▸ **The task**:
Could you please write out the data shown below, exactly and in full?

******

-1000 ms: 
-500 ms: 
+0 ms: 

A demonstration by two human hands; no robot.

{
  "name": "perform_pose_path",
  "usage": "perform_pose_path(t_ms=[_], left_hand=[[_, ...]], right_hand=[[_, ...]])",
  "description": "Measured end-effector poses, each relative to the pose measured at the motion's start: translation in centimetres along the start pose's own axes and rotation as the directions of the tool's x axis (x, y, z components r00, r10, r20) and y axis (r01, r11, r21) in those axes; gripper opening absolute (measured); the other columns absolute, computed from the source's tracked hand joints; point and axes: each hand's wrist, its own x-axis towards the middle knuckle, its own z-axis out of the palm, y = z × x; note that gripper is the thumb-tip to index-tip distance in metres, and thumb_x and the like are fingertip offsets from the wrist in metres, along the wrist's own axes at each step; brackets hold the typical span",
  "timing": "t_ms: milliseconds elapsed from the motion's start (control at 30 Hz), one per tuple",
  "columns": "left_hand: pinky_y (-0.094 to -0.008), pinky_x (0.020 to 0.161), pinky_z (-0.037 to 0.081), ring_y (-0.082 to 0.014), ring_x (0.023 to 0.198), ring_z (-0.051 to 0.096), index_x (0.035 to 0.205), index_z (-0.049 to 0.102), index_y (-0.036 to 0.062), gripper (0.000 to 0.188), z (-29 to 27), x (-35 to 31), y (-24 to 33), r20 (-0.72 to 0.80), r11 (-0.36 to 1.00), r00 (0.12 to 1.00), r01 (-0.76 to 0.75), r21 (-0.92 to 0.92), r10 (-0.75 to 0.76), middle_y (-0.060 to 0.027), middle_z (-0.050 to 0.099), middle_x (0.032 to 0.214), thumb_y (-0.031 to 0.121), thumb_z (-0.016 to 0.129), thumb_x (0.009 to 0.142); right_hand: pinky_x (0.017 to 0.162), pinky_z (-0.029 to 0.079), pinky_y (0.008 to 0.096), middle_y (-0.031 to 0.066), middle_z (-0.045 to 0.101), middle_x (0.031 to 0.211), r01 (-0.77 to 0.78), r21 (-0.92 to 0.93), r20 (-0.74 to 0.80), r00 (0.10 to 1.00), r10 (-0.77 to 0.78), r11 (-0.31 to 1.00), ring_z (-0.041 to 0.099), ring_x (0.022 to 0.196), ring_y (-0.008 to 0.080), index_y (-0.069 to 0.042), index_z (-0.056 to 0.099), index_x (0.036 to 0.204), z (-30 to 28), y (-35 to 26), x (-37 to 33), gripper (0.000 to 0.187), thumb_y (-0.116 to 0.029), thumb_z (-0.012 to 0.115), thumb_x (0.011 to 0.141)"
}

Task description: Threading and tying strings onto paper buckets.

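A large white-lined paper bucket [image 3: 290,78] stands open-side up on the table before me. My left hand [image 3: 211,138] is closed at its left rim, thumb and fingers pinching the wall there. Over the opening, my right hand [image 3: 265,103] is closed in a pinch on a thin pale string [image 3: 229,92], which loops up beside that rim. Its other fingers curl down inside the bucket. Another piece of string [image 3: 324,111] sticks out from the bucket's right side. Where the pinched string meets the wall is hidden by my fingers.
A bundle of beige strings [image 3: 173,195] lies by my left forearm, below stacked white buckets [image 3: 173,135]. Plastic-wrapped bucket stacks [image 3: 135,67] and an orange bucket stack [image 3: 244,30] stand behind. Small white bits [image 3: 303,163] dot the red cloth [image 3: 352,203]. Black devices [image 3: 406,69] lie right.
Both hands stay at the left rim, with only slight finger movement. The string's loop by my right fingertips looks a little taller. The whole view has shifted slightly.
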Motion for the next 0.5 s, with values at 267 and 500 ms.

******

▸ **Response area**:
-1000 ms: 
-500 ms: 
+0 ms: 

A demonstration by two human hands; no robot.

{
  "name": "perform_pose_path",
  "usage": "perform_pose_path(t_ms=[_], left_hand=[[_, ...]], right_hand=[[_, ...]])",
  "description": "Measured end-effector poses, each relative to the pose measured at the motion's start: translation in centimetres along the start pose's own axes and rotation as the directions of the tool's x axis (x, y, z components r00, r10, r20) and y axis (r01, r11, r21) in those axes; gripper opening absolute (measured); the other columns absolute, computed from the source's tracked hand joints; point and axes: each hand's wrist, its own x-axis towards the middle knuckle, its own z-axis out of the palm, y = z × x; note that gripper is the thumb-tip to index-tip distance in metres, and thumb_x and the like are fingertip offsets from the wrist in metres, along the wrist's own axes at each step; brackets hold the typical span",
  "timing": "t_ms: milliseconds elapsed from the motion's start (control at 30 Hz), one per tuple",
  "columns": "left_hand: pinky_y (-0.094 to -0.008), pinky_x (0.020 to 0.161), pinky_z (-0.037 to 0.081), ring_y (-0.082 to 0.014), ring_x (0.023 to 0.198), ring_z (-0.051 to 0.096), index_x (0.035 to 0.205), index_z (-0.049 to 0.102), index_y (-0.036 to 0.062), gripper (0.000 to 0.188), z (-29 to 27), x (-35 to 31), y (-24 to 33), r20 (-0.72 to 0.80), r11 (-0.36 to 1.00), r00 (0.12 to 1.00), r01 (-0.76 to 0.75), r21 (-0.92 to 0.92), r10 (-0.75 to 0.76), middle_y (-0.060 to 0.027), middle_z (-0.050 to 0.099), middle_x (0.032 to 0.214), thumb_y (-0.031 to 0.121), thumb_z (-0.016 to 0.129), thumb_x (0.009 to 0.142); right_hand: pinky_x (0.017 to 0.162), pinky_z (-0.029 to 0.079), pinky_y (0.008 to 0.096), middle_y (-0.031 to 0.066), middle_z (-0.045 to 0.101), middle_x (0.031 to 0.211), r01 (-0.77 to 0.78), r21 (-0.92 to 0.93), r20 (-0.74 to 0.80), r00 (0.10 to 1.00), r10 (-0.77 to 0.78), r11 (-0.31 to 1.00), ring_z (-0.041 to 0.099), ring_x (0.022 to 0.196), ring_y (-0.008 to 0.080), index_y (-0.069 to 0.042), index_z (-0.056 to 0.099), index_x (0.036 to 0.204), z (-30 to 28), y (-35 to 26), x (-37 to 33), gripper (0.000 to 0.187), thumb_y (-0.116 to 0.029), thumb_z (-0.012 to 0.115), thumb_x (0.011 to 0.141)"
}

Task description: Threading and tying strings onto paper buckets.

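A large white-lined paper bucket [image 3: 290,78] stands open-side up on the table before me. My left hand [image 3: 211,138] is closed at its left rim, thumb and fingers pinching the wall there. Over the opening, my right hand [image 3: 265,103] is closed in a pinch on a thin pale string [image 3: 229,92], which loops up beside that rim. Its other fingers curl down inside the bucket. Another piece of string [image 3: 324,111] sticks out from the bucket's right side. Where the pinched string meets the wall is hidden by my fingers.
A bundle of beige strings [image 3: 173,195] lies by my left forearm, below stacked white buckets [image 3: 173,135]. Plastic-wrapped bucket stacks [image 3: 135,67] and an orange bucket stack [image 3: 244,30] stand behind. Small white bits [image 3: 303,163] dot the red cloth [image 3: 352,203]. Black devices [image 3: 406,69] lie right.
Both hands stay at the left rim, with only slight finger movement. The string's loop by my right fingertips looks a little taller. The whole view has shifted slightly.
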Motion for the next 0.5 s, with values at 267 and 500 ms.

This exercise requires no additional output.